Buy out – Definition & Meaning

Buy out is a term that is widely used in the business world. It is a process of acquiring a company or a significant portion of its shares by paying a premium price to the existing shareholders. In this article, we will explore the definition and meaning of buy out, its origin, synonyms, antonyms, and examples of how it is used in sentences.

Definitions

A buy out is a process of acquiring a company or a significant portion of its shares by paying a premium price to the existing shareholders. It is a transaction that gives the buyer the right to control the acquired company’s operations, assets, and liabilities. A buy out can be initiated by the existing management team, a group of investors, or an external party.

Origin

The term buy out has its roots in the English language. It is a combination of two words, “buy” and “out.” The word buy means to acquire something in exchange for money, while the word out means to remove or eliminate something. The term buy out was first used in the late 19th century.

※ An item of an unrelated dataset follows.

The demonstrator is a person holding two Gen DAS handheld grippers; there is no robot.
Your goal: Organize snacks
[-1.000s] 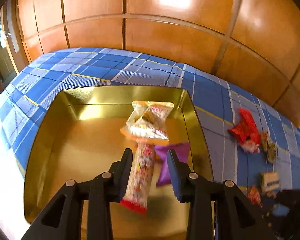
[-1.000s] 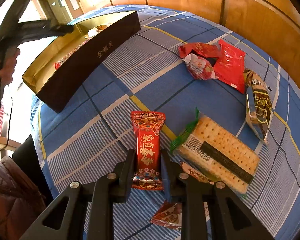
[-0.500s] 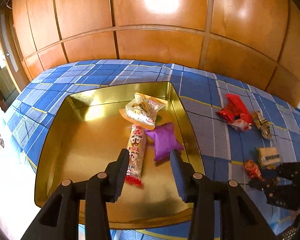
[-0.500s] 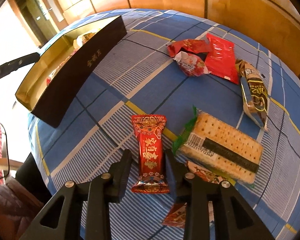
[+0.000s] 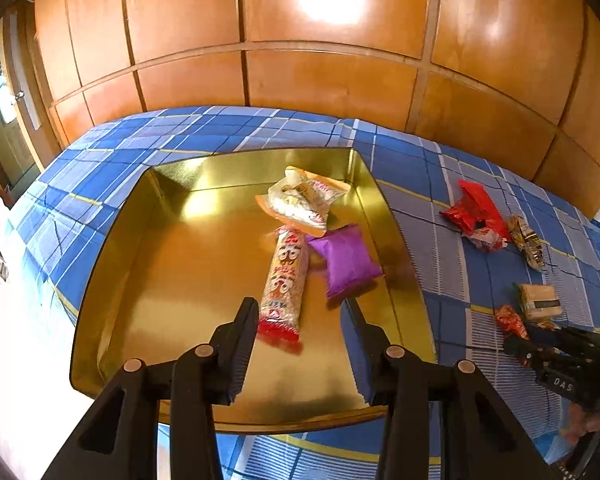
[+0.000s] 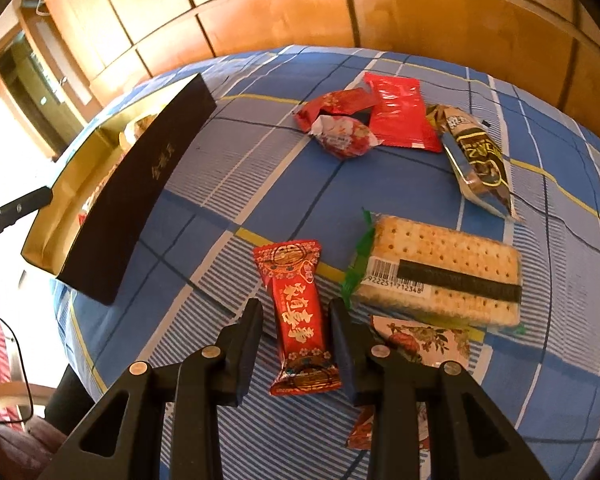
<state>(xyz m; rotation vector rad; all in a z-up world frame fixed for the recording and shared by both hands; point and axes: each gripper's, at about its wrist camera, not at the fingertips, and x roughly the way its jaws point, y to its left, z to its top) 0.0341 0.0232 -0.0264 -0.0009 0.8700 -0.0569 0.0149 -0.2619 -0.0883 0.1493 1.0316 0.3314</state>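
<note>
Left hand-held gripper (image 5: 299,314) has drawn back from the gold tray (image 5: 112,236), jaws spread, empty; three snacks lie inside. Right hand-held gripper (image 6: 296,314) has loosened, jaws parted around one red packet (image 6: 298,316) on the checked cloth (image 6: 236,168).

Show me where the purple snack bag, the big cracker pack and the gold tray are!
Shiny purple foil snack bag (image 5: 346,261): left wrist view, middle of its puffed front.
Clear rectangular cracker pack with a black stripe (image 6: 444,254): right wrist view, crackers above the stripe.
Gold metal tray (image 5: 188,280): left wrist view, bare floor.
</note>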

Meaning in different dictionaries

According to the Oxford Dictionary, a buy out is “the purchase of a controlling share in a company or the purchase of all the shares of a company by the existing management or an external party.”

According to Merriam-Webster, a buy out is “the purchase of a controlling interest in a business or corporation by its own managers or by an outside group.”

Associations

The term buy out is often associated with mergers and acquisitions, private equity, and venture capital. It is a common strategy used by companies to expand their operations, enter new markets, or acquire new technologies.

Synonyms

Some of the synonyms of buy out include takeover, acquisition, purchase, and merger.

Antonyms

The antonyms of buy out include sell off, divestment, and spin-off.

The same root words

The same root words as buy out include buy, bought, buyer, and buying.

Example Sentences

  1. The management team is planning a buy out of the company’s shares to gain control of its operations.
  2. The private equity firm made a buy out offer to acquire the company’s assets.
  3. The shareholders agreed to the buy out proposal, and the deal was closed.
  4. The company’s founders decided to sell their shares in a buy out deal with a group of investors.
  5. The buy out transaction was completed successfully, and the new owners took over the company’s operations.